According
 to the data released by the Office of the Textile Commissioner of 
India, this cotton season (October-September 2012), cotton production 
would be at 345 lakh bales of which 95 lakh bales have already been 
exported and a further 20 lakh bales are expected to be exported.
This
 would amount to an availability of 230 lakh bales of cotton for 
domestic consumption for this season and a drop of over 11% in the 
cotton available for consumption in comparison with the last cotton 
season. Despite this, cotton prices are unlikely to go up in the short 
term as most textile companies are cautious in buying raw materials.
According
 to the latest data available with the Confederation of Indian Textile 
Industry, cotton prices (average spot prices of Shankar-6 variety) are 
trading at a discount of around 17% at Rs 34,677 per candy on a 
year-on-year basis.
The
 fall in cotton prices was due to the conscious decision many textile 
companies in the industry's value chain to avoid new orders.

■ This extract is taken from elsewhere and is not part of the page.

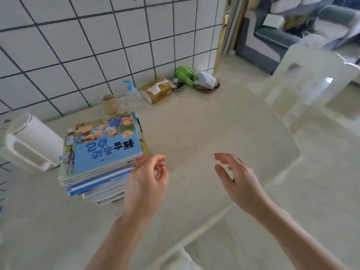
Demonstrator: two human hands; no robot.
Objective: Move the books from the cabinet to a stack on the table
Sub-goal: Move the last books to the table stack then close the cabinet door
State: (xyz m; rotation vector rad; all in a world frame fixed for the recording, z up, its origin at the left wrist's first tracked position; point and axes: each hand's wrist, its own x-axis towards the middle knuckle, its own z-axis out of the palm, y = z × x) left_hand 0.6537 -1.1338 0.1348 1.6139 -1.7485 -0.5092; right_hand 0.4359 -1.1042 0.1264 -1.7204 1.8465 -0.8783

These 
companies, which purchased large quantities for future use, had been 
unable to get rid of the inventory due to weak demand for apparel in 
2010-2011.
According
 to an analysis of the Confederation of Indian Textile Industry, in the 
December 2011 quarter itself, textile and clothing production showed no 
growth. Textiles and apparel production fell by 3.2% and 6.8%, 
respectively in October, the seventh consecutive month of decline.
There
 is still a pile of unsold inventory with most companies. One indication
 of this is the extended end-of-season-sale of apparels, which has gone 
well beyond January this year. Hence, there is little chance of heavy 
buying this cotton season unlike in the past. Also, there is a high 
possibility that apparel demand in the US and European markets will be 
subdued due to the end of the festive season.